Unlike many of his peers who had completely disappeared from the game upon their retirement from playing competitive football, Muatunga stayed put and unselfishly served on Waters’ executive committee in various positions, including that of secretary general. 

In the intervening years, the likeable Lukas relocated up north, exchanging the cool breeze of the giant Atlantic Ocean for the warm comfort of the north, finding refuge in the rapidly growing modern town of Ondangwa to be reunited with eternal buddy and former co-commentator, Gary Sales.   Sadly, as fate would dictate, Muatunga mysteriously passed away after a short illness. May his gentle soul rest well until our paths cross again.  

 

Ambrosius Tjipuku Kandjii

In real life, the departed Kandjii was a vibrant political activist who dedicated his life and precious time to improve and change the living conditions of marginalised communities. The tireless boy from Otjimbingwe will be best remembered for his involvement in developing upcoming boxers in the amateur ranks. 

Born in Windhoek on 23 August 1970, the energetic Kandjii was not a saint, and often engaged in a fair number of run-ins with his subjects at the slightest provocation. The short-fused former amateur boxer was never shy to unleash a combination of
quick jabs and uppercuts in the direction of those undermining his authority. 

Some of his uncooperative, stubborn proteges found themselves at the short end of his itchy knuckles, while media practitioners were also not spared the rod of his sharp tongue whenever the brother felt short-changed. 

Nonetheless, the good eclipses the bad, and without a shadow of doubt, Kandjii comes out tops. Apart from a few unpleasant human flaws, and of course his well-documented short temper, the brother was very kind-hearted and was indeed a man of great substance, who never hesitated to assist those in need. 

Kandjii ventured into the business of leather-trading (boxing) during his high school days at the Colin Foundation Secondary School in Arandis, and even though his boxing abilities did not entirely inspire the confidence of the neutral fan, the young man demonstrated great vision as arguably the finest talent scout and most astute boxing administrator of his generation.   His sharp eye helped unearth raw talents in the shape of promising rookie boxers who all went on to be crowned world and continental champions. The likes of Paulus Ambunda, Sacky Shikukutu, Edward Mumbuu, Jatoorora Tjingaveta, Vikapita Meroro, Mendu Kaangudue and many others all went through his magical hands before joining the paid ranks.

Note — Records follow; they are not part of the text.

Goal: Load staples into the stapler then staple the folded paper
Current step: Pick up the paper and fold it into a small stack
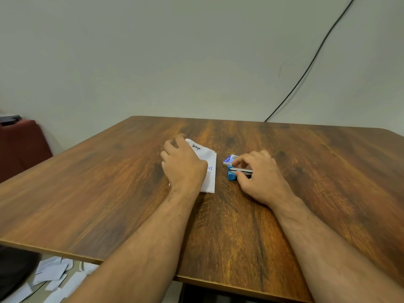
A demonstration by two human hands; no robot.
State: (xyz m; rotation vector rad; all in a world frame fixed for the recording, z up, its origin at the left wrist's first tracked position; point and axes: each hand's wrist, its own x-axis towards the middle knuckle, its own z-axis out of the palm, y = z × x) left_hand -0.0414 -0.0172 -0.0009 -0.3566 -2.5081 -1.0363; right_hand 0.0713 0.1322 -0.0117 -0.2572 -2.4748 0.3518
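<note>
A folded white paper [208, 162] with handwriting lies near the middle of the wooden table [109, 193]. My left hand [182, 165] rests on its left part, fingers bent over the far edge. To the right lies a small blue stapler [232, 172] with a metal top. My right hand [258, 173] grips it, thumb on the near side and fingers curled over the far side. A small blue-and-white staple box [229, 159] sits just behind the stapler, partly under my right fingertips.
A black cable [306, 68] runs down the wall to the table's back edge. A dark red seat [21, 145] stands at the left. Several white paper scraps [52, 272] lie on the floor below the table's near left edge.
</note>
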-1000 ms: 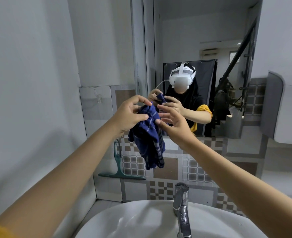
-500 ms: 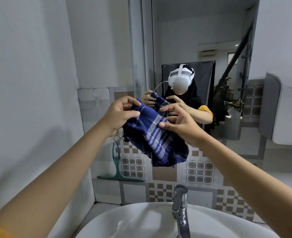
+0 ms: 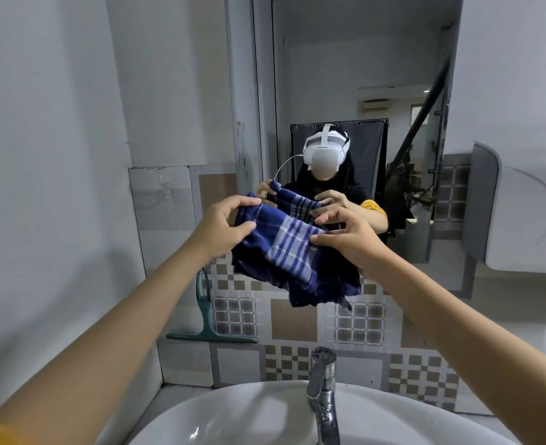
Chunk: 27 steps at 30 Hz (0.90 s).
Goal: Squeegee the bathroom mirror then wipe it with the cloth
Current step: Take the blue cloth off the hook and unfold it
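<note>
Single view, head-worn, wide-angle. Looks forward and slightly down from standing height, facing the mirror (image 3: 361,75) square-on above the sink (image 3: 249,412). Close range: both forearms run in from the lower corners. Tap (image 3: 323,390) at bottom centre. The headset itself shows reflected in the mirror.

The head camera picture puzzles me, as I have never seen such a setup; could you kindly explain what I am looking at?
The camera sits on a person's head, looking forward and down, so the two bare arms reaching in are that person's own. The left hand and right hand pinch a blue checked cloth, spread between them before the mirror, which reflects the person. A green squeegee leans on the tiled wall to the left. Below are a white basin and a metal tap.
</note>
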### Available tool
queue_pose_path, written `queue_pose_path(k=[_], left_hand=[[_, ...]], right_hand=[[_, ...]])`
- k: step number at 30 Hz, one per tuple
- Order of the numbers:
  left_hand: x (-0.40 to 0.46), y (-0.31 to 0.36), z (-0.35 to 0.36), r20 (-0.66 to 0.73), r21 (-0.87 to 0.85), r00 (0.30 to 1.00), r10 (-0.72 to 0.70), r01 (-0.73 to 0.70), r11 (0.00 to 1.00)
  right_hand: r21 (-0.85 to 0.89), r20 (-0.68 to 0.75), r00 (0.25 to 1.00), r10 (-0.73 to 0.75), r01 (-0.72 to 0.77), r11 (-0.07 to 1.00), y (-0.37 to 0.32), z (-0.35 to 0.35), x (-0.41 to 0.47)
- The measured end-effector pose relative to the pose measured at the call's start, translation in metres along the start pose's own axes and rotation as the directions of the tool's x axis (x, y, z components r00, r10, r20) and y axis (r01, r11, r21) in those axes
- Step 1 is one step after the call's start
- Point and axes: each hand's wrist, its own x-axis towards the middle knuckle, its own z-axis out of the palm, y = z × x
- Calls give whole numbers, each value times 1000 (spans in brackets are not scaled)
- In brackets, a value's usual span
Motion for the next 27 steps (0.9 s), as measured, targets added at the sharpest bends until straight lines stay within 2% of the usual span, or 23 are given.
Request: queue_pose_path(k=[2, 5, 7, 10, 13, 15, 17, 20, 24, 27], left_hand=[[-3, 3, 5, 49, 172, 998, 38, -46, 984], [-5, 13, 13, 85, 376, 988, 126, -149, 915], [-5, 19, 18, 92, 417, 982, 165, -189, 889], [-8, 27, 28, 150, 428, 967, 207, -252, 868], [-11, 30, 37, 218, 303, 955, 203, -264, 916], [-15, 32, 41, 257, 108, 957, 137, -169, 980], [-17, 33, 45, 288, -86, 955, 66, -43, 995], [-16, 32, 48, 302, -162, 953, 31, 20, 987], [-9, 30, 46, 176, -310, 984, 37, 20, 951], [3, 30, 47, 27, -282, 999, 17, -8, 959]], right_hand=[[-3, -154, 987, 46, -47, 999, 4, 6, 3], [86, -281, 950, 135, -115, 990, 8, 17, 7], [184, -314, 928, 199, -146, 972, 10, 24, 10], [339, -281, 921, 271, -169, 926, 9, 32, 10], [469, -194, 937, 290, -171, 866, 9, 33, 10], [543, -99, 954, 283, -187, 818, 9, 30, 10], [543, -55, 967, 249, -180, 820, 9, 27, 10], [546, -73, 971, 229, -153, 824, 8, 25, 13], [584, -142, 965, 221, -99, 806, 4, 18, 23], [558, -227, 951, 210, -50, 829, -5, 14, 26]])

Not only was he a highly-rated talent scout, the brother was equally brilliant as a noted administrator, boasting a telling resume as an overall phenomenal boxing guru.  Kandjii served on all levels of the local boxing hierarchy, from executive member of the national amateur boxing federation to board member of the country’s highest boxing umbrella body – the Namibia Professional Boxing and Wrestling Control Board.

In addition, he marshalled the Namibian boxing team to various international august gatherings: the quadrennial Commonwealth Games, All Africa Games, Zonal Games, and the Summer Olympic Games. 

He also played a pivotal role when Namibia successfully hosted the biennial Amateur International Boxing Association (AIBA) Championships on home soil in 2008. Famously known as a man wearing many hats, Kandjii has done almost everything there was to be done in local boxing. Mission accomplished; it was time to move on to the next chapter of a life well-travelled. The brother turned his focus to politics. 

Never short of confidence, spiced by a casual pinch of arrogance, the outspoken political activist wasted little time and threw his name in the hat for the enticing Katutura Central Constituency councillor post, a portfolio he held with great aplomb for two consecutive terms.  

A true brave son of the soil and confidante of the masses, Kandjii was never one to surrender easily. He silently retreated to his native village, where he kept himself occupied with livestock farming until his untimely departure after a short illness. To him I say, “suva mohange muatje uaKandjii kaSeu uaHameja uaRumbambi”.